We also want to are interested to see how often each disk model is used.
unrolled_health_data["model_name"].value_counts()
Hitachi HUA722010CLA330 185
WDC WDS200T2B0A-00SM50 155
Crucial_CT1024M550SSD1 138
ST2000NX0253 50
NA HUA721010KLA330 49
Samsung SSD 860 QVO 4TB 43
Seagate ST31000528AS 37
WDC WDS400T2B0A-00SM50 33
Samsung SSD 860 EVO 4TB 24
Samsung SSD 850 EVO 1TB 17
INTEL SSDPE2MX012T4 16
Hitachi HDS721010CLA330 12
Hitachi HUA721010KLA330 12
INTEL SSDPE2ME400G4 9
INTEL SSDPE2KX040T7 8
CentOS-0 SSD 4
Name: model_name, dtype: int64
sns.countplot(
x="model_name",
data=unrolled_health_data,
order=unrolled_health_data["model_name"].value_counts().index,
)
plt.xticks(rotation=90)
plt.show()
This can help us understand the overall distribution of different disks used, which look to be primarily Hitachi HUA722010CLA330, WDC WDS200T2B0A-00SM50, and Crucial_CT1024M550SSD1.
Conclusion
This dataset differs from backblaze
as we are no longer just limited to one data center.
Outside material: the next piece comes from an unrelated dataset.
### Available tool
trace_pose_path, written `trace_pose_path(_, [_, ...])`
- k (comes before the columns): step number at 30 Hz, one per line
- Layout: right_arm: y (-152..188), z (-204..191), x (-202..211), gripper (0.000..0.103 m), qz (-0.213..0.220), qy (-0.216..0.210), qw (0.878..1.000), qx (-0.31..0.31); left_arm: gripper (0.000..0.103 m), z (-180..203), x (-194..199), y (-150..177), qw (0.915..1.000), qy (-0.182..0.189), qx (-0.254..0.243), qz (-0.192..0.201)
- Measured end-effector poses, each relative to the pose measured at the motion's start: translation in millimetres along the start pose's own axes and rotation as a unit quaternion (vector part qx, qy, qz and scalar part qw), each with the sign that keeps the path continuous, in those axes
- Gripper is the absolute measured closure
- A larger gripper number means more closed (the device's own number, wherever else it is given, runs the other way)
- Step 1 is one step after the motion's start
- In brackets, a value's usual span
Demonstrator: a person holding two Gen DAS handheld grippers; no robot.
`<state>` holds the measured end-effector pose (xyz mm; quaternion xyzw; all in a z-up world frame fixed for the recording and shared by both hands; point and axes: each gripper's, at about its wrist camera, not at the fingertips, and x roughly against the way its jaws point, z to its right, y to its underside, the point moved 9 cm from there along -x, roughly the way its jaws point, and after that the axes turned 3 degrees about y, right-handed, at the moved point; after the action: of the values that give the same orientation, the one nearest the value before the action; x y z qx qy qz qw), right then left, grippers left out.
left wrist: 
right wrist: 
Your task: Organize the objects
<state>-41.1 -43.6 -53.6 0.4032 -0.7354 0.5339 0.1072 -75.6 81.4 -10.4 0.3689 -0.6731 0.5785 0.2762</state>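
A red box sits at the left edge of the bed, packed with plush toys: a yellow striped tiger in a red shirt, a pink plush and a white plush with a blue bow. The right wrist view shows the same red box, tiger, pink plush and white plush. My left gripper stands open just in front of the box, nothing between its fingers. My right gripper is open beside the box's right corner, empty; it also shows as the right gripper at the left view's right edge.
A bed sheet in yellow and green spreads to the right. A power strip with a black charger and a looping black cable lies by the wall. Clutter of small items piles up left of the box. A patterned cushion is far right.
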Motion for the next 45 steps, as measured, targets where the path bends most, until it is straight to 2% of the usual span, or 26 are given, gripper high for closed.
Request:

With a variety of users and their differentiated use cases, we are able to have a more diverse dataset. Along with an increase in diversity of vendors, we also have many 16 different disk models to analyze how they perform. Finally, this dataset has many more variables for smartcl, allowing us to better understand the hard disk information that smartctl provides.